Gender Performance And Authorship At The Abbey Theatre written by Elizabeth Brewer Redwine and has been published by Oxford University Press this book supported file pdf, txt, epub, kindle and other format this book has been release on 2021-05-20 with Literary Criticism categories.


Gender, Performance, and Authorship at the Abbey Theatre argues for a reconsideration of authorship at the Abbey Theatre. The actresses who performed the key roles at the Abbey contributed original ideas, language, stage directions, and revisions to the theatre's most renowned performances and texts, and this study asks that we consider the role of actresses in the development of these plays. Plays that have been historically attributed to W. B. Yeats and J. M. Synge have complicated histories, and the neglect of these women's contributions over the past century reflects power dynamics that privilege male, Anglo Irish writers over the contributions of working class actresses. The study asks that readers consider the importance of past performance in the creation of written text. Yeats began his earliest plays performing with and writing for Laura Armstrong, a young woman who was a precursor to Maud Gonne in her irreverent challenge to traditional gender roles. After writing his first plays and poems for Armstrong, Yeats met Gonne and developed two Cathleen plays, The Countess Cathleen and Cathleen ni Houlihan, for her to perform, beginning a lifetime of fruitful argument between the two writers about how Ireland should appear onstage.
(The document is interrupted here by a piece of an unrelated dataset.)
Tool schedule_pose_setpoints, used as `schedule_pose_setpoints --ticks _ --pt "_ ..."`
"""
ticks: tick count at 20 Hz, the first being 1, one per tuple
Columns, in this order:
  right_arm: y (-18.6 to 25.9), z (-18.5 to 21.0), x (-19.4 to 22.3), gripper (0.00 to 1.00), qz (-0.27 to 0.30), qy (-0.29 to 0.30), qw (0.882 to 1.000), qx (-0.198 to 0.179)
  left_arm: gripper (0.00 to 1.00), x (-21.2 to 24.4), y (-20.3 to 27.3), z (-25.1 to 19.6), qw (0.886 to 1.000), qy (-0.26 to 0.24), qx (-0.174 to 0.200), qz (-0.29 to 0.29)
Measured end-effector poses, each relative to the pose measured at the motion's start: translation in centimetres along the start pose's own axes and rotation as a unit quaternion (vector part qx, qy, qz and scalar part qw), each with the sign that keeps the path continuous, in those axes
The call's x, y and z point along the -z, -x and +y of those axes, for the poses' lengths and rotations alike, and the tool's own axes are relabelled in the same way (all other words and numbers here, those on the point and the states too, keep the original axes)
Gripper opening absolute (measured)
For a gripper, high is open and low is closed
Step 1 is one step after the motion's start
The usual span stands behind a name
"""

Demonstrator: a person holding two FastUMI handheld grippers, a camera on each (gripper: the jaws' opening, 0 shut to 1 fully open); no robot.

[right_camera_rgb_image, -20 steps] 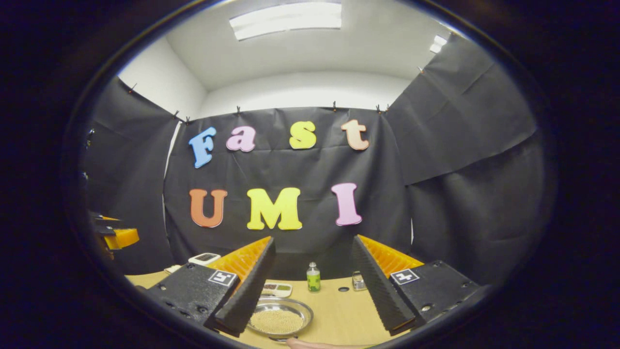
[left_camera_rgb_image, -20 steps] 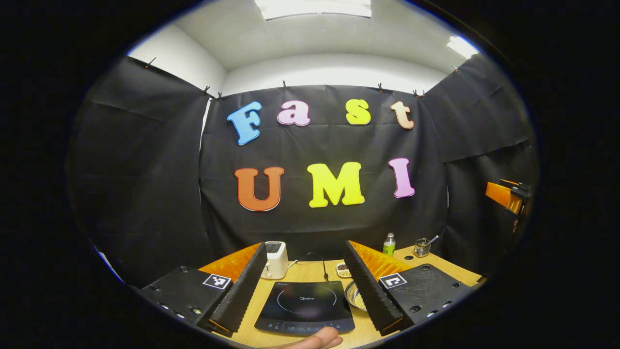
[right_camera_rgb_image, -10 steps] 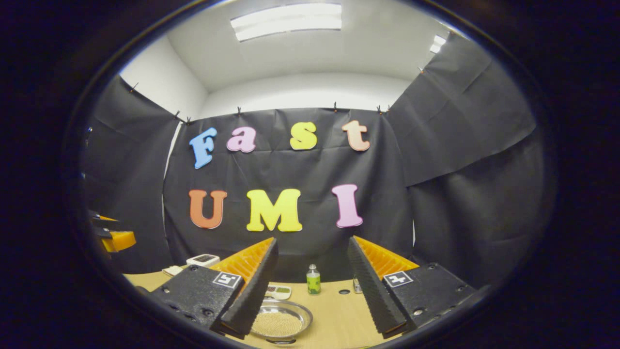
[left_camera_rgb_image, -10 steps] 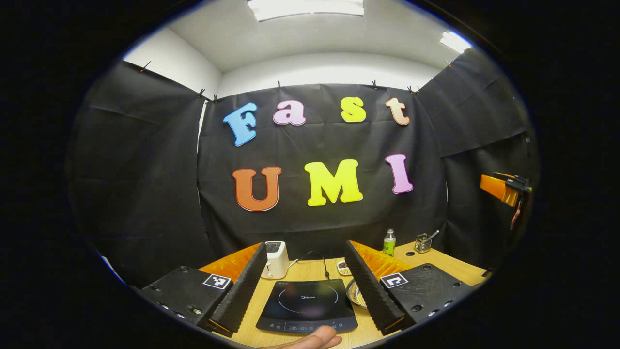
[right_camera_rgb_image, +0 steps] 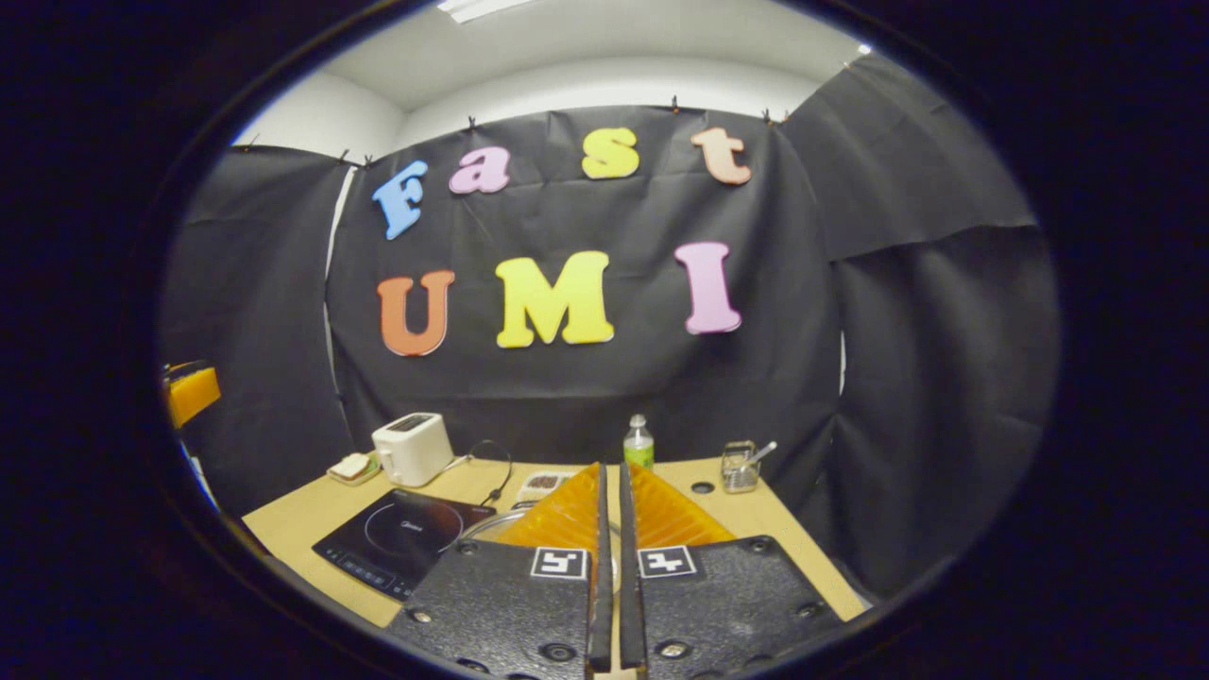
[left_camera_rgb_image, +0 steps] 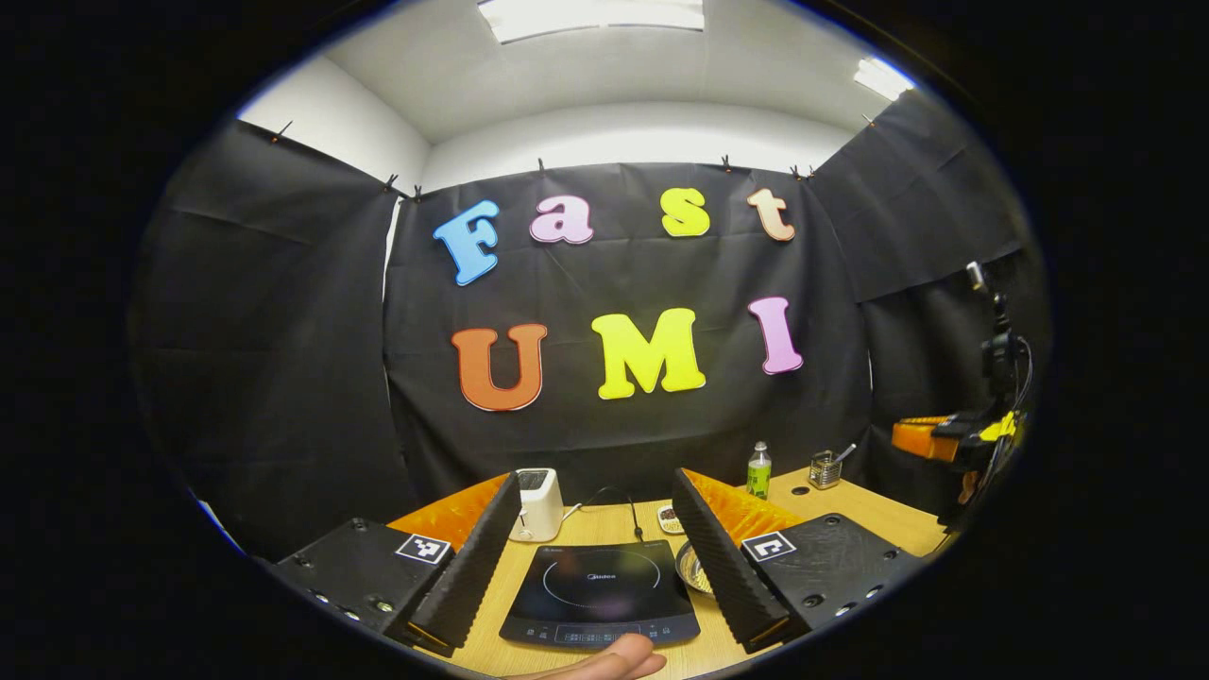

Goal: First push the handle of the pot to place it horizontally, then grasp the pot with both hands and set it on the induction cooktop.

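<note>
My left gripper (left_camera_rgb_image: pixel 595 477) hovers open above the table's near edge, with the black induction cooktop (left_camera_rgb_image: pixel 600 593) showing between its fingers. The metal pot (left_camera_rgb_image: pixel 692 572), a shallow pan holding pale grains, sits just right of the cooktop, mostly hidden behind the right finger. No handle can be seen. My right gripper (right_camera_rgb_image: pixel 611 467) is shut with nothing between its fingers. It covers most of the pot, leaving a curved bit of rim (right_camera_rgb_image: pixel 484 522) in sight. The cooktop (right_camera_rgb_image: pixel 401 543) lies to its left. That gripper also appears far off (left_camera_rgb_image: pixel 940 439).
A white toaster (left_camera_rgb_image: pixel 538 505) with a cord stands behind the cooktop. A green bottle (right_camera_rgb_image: pixel 638 444), a glass jar with a spoon (right_camera_rgb_image: pixel 741 466) and a small snack tray (right_camera_rgb_image: pixel 543 483) sit at the back. A fingertip (left_camera_rgb_image: pixel 604 661) pokes in at the bottom.
My right gripper has gone from open to shut, and its view has tipped down and swung so the cooktop and toaster appear. The left gripper has barely moved.
</note>
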State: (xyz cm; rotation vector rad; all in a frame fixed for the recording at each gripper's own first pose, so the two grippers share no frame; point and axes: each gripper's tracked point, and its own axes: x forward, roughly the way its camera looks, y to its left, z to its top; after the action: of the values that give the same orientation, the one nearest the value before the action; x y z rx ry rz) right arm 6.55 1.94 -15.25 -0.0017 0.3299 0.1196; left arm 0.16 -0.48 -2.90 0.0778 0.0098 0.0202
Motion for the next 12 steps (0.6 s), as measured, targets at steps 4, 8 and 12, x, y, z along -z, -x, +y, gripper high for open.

The book then turns to Synge's work with Molly Allgood in creating The Playboy of the Western World and Molly's contributions to Synge's Deirdre of the Sorrows. A section on Yeats's Deirdre shows the contributions of Lady Gregory and the play's performers. The book ends with a reconsideration of Abbey actress Sara Allgood's performances in British and American film as she brought her earliest work in the pre-Abbey tableau movement to American audiences in the 1940s, in ways that challenged ideas of Irishness, American identity, and aging women on screen.